> [Task description] Quote the data below in full, please, without altering anything.

───── Raw data

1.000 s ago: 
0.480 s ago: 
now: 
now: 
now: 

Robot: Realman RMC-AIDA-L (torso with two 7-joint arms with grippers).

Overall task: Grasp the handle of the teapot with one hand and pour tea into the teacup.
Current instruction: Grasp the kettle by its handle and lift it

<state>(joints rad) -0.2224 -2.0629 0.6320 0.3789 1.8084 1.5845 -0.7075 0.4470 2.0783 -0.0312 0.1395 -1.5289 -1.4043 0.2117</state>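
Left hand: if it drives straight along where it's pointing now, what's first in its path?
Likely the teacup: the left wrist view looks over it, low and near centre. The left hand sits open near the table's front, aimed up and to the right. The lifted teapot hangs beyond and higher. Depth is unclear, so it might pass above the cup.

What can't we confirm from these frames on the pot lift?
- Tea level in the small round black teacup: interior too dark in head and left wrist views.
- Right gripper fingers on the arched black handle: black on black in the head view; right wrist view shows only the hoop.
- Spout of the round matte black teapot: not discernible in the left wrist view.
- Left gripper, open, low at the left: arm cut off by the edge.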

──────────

> [Written response]
1.000 s ago: 
0.480 s ago: 
now: 
now: 
now: 

Robot: Realman RMC-AIDA-L (torso with two 7-joint arms with grippers).

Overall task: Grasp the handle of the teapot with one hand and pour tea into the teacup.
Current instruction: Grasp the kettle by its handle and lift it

<state>(joints rad) -0.2224 -2.0629 0.6320 0.3789 1.8084 1.5845 -0.7075 0.4470 2.0783 -0.0312 0.1395 -1.5289 -1.4043 0.2117</state>
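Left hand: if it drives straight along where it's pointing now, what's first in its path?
Likely the teacup: the left wrist view looks over it, low and near centre. The left hand sits open near the table's front, aimed up and to the right. The lifted teapot hangs beyond and higher. Depth is unclear, so it might pass above the cup.

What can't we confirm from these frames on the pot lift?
- Tea level in the small round black teacup: interior too dark in head and left wrist views.
- Right gripper fingers on the arched black handle: black on black in the head view; right wrist view shows only the hoop.
- Spout of the round matte black teapot: not discernible in the left wrist view.
- Left gripper, open, low at the left: arm cut off by the edge.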

There is nothing further to add to the answer.